Söz konusu iddia hakkında suç duyurusunda bulunduklarını belirten Akar, "Bununla alakalı yapılması gereken ne varsa dün bildiğiniz gibi açıklamaları yaptık. Hükümetimiz yaptı, devletimiz yaptı, bakanlığımız yaptı, Milli Savunma Bakanlığı yaptı. Ve ayrıca biz de bunu yapanlara gerekli cezanın verilmesi için, bunların yapılması için tüm arkadaşlarımız hukuk dairelerine gittiler ve orada Ankara Cumhuriyet Başsavcılığı'na bu şikayeti ilettik. Ve dolayısıyla bu hukuki süreç de başlamış oldu. Bunu yapanlar, bunun hesabını yargı önünde verecekler. Ve biz de bunun yakın takipçisi olacağız. Bu gerçekten Türkiye'ye yapılan Türk Silahlı Kuvvetleri'ne yapılan büyük bir iftiradır. Türkiye devletinin de Türk Silahlı Kuvvetleri'nin de aklından dahi böyle bir şeye geçmemiştir.

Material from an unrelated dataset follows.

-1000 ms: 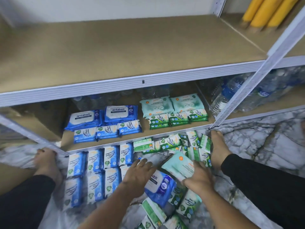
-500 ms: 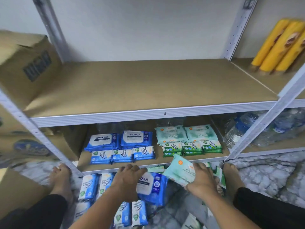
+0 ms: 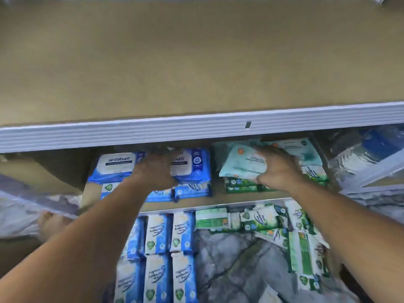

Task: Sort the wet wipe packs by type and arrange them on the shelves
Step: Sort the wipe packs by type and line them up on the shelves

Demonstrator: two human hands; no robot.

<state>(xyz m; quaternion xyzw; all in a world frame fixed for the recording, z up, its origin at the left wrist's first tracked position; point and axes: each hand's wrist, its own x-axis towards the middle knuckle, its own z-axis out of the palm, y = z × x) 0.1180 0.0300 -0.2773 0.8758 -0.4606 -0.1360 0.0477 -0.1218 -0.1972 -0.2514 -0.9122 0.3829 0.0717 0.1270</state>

Böyle bir şey asla kata söz konusu olmamıştır. Olmayacak. Böyle bir şey söz konusu değil. Bu iftiralar teröristler biraz daha nefes alsın, biraz böyle rahatlasınlar, onlar böyle bir zaman, zemin kazansın şeklinde kendilerine yandaş bulabilmek için, kaybolan desteği tekrar sağlayabilmek için yaptıkları bir hiledir, bir iftiradır, bir alçaklıktır, bir düşüklüktür" diye konuştu.
Akar, toplantının ardından Edirne Valiliği'ni ziyaret etti. Valilik ziyaretinin ardından Akar, Cuma namazını Üç Şerefeli Cami'de kıldı. Akar, daha sonra Selimiye Camisi'ni ziyaret etti.